- Company
- Last Mile Health
- Role
- Co-Founder & CEO
- Est. Net Worth
- $3 Million (Est.)
- Stage
- Emerging
- Industry
- Healthcare
Raj Panjabi
Co-Founder & CEO at Last Mile Health
About
Raj Panjabi fled the Liberian civil war as a child and returned years later to co-found Last Mile Health, a nonprofit that trains and deploys community health workers to provide primary care in the world's most remote and underserved communities. The organization's model — equipping local people with medical training, supplies, and mobile technology — has been adopted by governments across sub-Saharan Africa. Panjabi won a TED Prize, served on the Biden administration's National Security Council as Senior Director for Global Health Security, and has been recognized by TIME as one of the 100 most influential people in the world.
Current Company
Last Mile Health — Co-Founder & CEO
From War Refugee to Global Health Leader
Raj Panjabi was nine years old when civil war erupted in Liberia, forcing his family to flee to the United States as refugees. He returned to Liberia years later as a medical student and confronted a devastating reality: the country had only 51 doctors for 4 million people. Most Liberians had never seen a physician. Panjabi co-founded Last Mile Health with the insight that the solution wasn't more hospitals or imported doctors — it was training local community members to provide primary care in the villages where they already lived.
Last Mile Health's model recruits, trains, equips, and supervises community health workers — local people who deliver essential health services door-to-door in communities that are hours from the nearest clinic. The model proved transformative in Liberia and was critical during the 2014 Ebola crisis, when community health workers became the frontline of the epidemic response.

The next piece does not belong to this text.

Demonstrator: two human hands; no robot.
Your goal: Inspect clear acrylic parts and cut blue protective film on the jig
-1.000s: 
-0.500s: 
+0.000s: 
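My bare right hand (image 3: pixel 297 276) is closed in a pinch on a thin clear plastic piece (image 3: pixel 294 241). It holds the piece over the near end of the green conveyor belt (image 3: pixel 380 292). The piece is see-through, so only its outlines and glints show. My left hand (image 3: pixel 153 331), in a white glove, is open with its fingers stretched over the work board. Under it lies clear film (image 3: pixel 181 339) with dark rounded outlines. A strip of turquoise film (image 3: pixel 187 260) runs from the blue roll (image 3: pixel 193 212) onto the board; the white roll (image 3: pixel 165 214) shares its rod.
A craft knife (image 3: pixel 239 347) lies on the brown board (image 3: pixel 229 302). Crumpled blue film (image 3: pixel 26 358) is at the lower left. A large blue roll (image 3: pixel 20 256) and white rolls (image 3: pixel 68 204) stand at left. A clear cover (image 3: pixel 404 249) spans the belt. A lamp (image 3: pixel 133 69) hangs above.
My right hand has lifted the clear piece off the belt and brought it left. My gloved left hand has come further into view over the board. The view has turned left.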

Scaling Community Health Globally
Panjabi's TED Prize in 2017 came with a wish: to build a global movement to deploy community health workers everywhere they were needed. The resulting Community Health Academy, a digital training platform, has reached health workers in dozens of countries. Governments across sub-Saharan Africa have adopted the Last Mile Health model, and Panjabi served on the Biden administration's National Security Council as Senior Director for Global Health Security and Biodefense.
Panjabi's journey — from child refugee to MacArthur Fellow to White House senior staff — embodies the thesis that the people closest to a problem are best positioned to solve it. Last Mile Health didn't import solutions from wealthy countries; it invested in the capacity of communities to care for themselves, proving that the most effective global health interventions are local ones.